• [WHAT IS EXPECTED]:
Omit all images, then repeat exactly the lines below from the one containing "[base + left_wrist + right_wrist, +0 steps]" through the one containing "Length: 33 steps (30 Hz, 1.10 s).", both ends included.
RECORDS SHOWN START
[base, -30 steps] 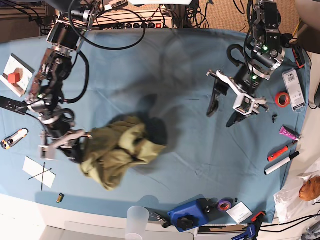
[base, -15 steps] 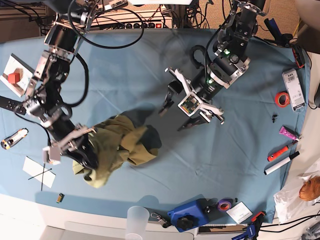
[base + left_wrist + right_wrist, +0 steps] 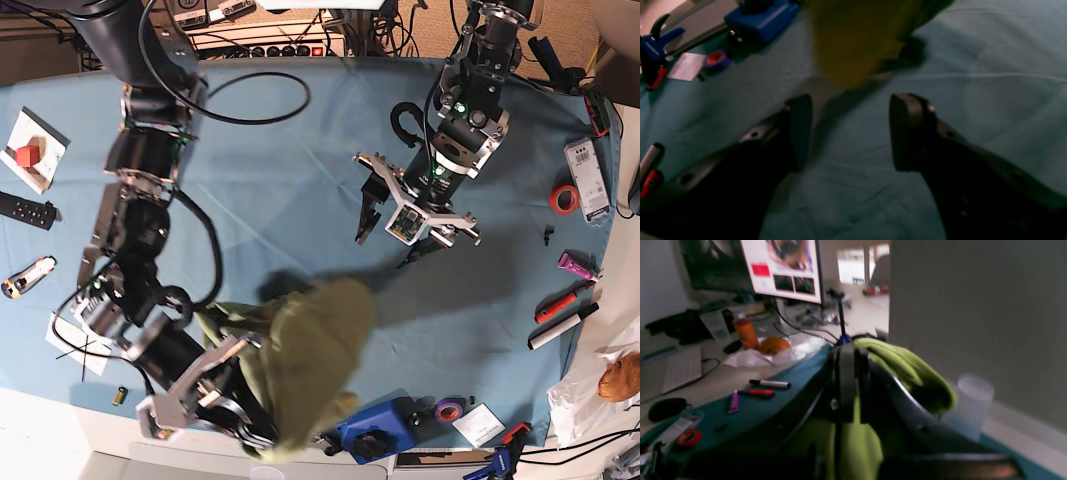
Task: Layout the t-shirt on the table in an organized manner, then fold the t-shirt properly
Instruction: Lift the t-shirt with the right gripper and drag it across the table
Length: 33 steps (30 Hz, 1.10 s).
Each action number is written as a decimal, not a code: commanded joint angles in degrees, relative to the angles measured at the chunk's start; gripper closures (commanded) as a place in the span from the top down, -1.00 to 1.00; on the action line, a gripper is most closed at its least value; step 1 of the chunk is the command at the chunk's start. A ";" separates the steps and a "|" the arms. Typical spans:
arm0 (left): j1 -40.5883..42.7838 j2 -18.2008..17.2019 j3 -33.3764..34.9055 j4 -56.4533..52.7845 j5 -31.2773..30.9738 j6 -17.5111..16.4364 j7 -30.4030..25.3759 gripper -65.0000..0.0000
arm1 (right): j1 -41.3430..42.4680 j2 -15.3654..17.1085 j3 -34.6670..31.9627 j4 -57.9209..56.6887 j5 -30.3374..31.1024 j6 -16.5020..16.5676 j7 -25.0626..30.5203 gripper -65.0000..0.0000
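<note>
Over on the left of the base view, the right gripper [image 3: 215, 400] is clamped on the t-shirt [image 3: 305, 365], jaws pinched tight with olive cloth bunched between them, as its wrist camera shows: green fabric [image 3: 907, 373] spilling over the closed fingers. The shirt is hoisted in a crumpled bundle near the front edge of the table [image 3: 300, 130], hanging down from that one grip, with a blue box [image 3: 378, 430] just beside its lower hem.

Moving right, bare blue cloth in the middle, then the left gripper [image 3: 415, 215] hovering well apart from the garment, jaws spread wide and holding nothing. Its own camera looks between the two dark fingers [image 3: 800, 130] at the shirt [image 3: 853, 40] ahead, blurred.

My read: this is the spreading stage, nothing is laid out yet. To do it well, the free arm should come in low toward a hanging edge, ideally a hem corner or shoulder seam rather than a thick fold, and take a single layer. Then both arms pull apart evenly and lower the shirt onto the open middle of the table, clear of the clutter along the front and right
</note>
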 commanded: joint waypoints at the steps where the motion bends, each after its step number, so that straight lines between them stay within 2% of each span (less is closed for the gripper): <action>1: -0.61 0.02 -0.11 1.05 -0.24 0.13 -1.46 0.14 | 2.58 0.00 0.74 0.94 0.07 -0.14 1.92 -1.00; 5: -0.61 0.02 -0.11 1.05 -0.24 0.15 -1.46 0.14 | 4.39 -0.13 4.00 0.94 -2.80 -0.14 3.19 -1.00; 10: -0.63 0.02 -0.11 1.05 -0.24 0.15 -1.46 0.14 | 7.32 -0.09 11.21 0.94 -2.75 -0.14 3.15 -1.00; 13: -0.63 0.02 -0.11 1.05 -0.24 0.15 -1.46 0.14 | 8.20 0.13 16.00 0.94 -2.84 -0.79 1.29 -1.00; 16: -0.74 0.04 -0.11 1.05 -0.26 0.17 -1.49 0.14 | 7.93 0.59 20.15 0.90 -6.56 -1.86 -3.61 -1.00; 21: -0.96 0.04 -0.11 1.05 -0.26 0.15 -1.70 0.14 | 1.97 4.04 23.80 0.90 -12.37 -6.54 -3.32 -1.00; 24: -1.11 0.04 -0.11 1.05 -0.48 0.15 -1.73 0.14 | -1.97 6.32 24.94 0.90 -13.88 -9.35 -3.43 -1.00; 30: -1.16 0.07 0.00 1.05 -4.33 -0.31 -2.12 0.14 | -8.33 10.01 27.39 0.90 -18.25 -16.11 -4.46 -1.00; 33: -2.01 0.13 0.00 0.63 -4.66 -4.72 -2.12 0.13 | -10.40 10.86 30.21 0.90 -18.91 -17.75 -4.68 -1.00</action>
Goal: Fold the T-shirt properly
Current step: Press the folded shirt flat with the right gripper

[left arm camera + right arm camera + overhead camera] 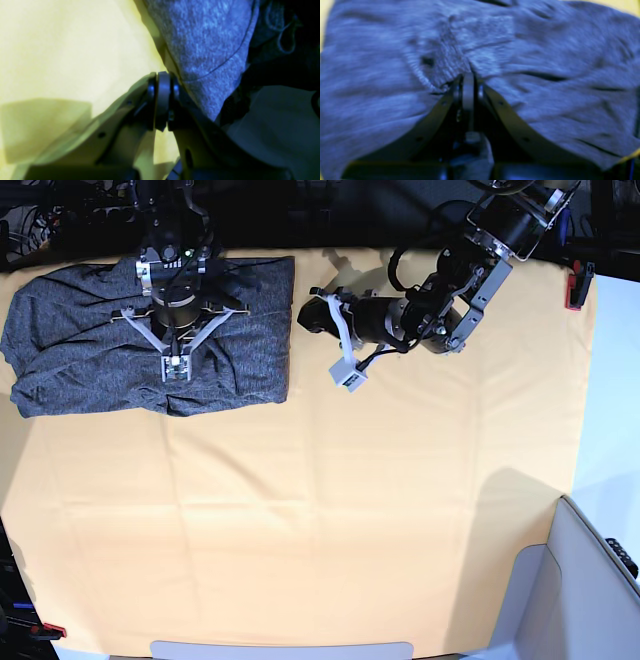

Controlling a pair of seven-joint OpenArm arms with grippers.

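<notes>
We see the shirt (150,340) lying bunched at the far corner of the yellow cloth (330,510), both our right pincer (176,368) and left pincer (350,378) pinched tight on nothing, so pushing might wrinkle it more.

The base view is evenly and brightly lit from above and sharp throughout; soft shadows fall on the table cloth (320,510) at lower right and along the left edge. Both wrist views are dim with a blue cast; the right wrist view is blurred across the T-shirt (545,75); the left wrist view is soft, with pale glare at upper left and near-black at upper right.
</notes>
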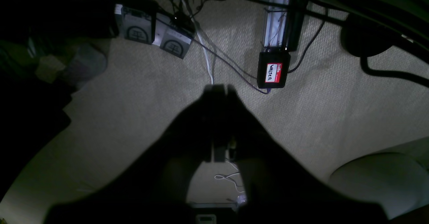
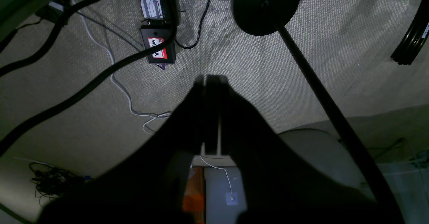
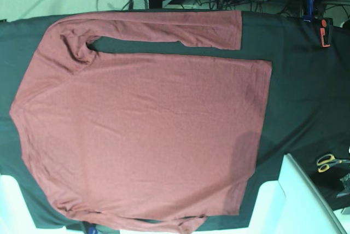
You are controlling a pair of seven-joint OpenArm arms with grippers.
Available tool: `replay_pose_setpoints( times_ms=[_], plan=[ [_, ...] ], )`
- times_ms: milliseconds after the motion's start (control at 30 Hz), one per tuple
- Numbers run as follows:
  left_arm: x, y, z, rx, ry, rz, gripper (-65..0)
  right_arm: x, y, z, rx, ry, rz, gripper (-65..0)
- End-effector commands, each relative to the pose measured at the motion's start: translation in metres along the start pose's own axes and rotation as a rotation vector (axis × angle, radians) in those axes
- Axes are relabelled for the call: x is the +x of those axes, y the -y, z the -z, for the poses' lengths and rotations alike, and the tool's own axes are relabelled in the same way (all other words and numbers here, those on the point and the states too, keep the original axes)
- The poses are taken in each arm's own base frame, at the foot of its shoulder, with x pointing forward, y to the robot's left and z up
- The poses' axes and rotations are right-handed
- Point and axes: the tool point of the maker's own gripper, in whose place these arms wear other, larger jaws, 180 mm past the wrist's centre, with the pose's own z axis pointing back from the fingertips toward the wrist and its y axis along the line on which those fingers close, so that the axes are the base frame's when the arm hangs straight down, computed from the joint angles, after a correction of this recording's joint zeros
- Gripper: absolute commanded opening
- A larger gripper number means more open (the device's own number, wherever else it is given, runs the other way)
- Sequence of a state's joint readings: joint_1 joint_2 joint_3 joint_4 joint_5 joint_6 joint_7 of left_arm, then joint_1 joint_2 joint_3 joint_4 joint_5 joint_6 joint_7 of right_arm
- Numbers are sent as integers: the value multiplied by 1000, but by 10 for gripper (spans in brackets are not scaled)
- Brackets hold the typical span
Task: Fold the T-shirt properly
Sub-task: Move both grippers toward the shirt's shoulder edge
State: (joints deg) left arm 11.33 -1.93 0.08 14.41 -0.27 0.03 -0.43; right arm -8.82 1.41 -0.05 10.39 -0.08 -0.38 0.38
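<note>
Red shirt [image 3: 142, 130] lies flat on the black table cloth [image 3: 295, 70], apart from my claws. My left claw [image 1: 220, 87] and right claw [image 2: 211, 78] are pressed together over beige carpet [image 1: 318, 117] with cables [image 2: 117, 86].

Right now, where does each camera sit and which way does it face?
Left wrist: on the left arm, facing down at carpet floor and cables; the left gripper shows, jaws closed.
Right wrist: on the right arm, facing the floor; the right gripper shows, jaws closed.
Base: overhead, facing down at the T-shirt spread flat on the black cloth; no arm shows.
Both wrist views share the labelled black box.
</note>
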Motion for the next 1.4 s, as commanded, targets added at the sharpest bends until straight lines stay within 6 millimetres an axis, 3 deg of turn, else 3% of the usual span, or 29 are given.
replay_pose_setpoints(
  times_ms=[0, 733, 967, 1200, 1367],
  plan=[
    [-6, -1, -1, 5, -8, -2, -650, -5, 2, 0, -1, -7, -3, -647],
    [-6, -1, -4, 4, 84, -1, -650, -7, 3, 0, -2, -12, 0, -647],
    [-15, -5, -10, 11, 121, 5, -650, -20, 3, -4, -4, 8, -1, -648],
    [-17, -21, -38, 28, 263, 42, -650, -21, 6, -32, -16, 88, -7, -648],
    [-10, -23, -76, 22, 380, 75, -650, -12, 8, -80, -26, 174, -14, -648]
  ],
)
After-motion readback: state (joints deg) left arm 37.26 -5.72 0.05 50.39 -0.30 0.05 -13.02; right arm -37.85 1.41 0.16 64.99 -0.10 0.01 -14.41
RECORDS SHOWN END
• [ANSWER SECTION]:
[base + left_wrist + right_wrist, +0 steps] 
Task: Layout the t-shirt on the table in an organized manner, then fold the t-shirt properly
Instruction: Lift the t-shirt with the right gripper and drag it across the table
Length: 33 steps (30 Hz, 1.10 s).

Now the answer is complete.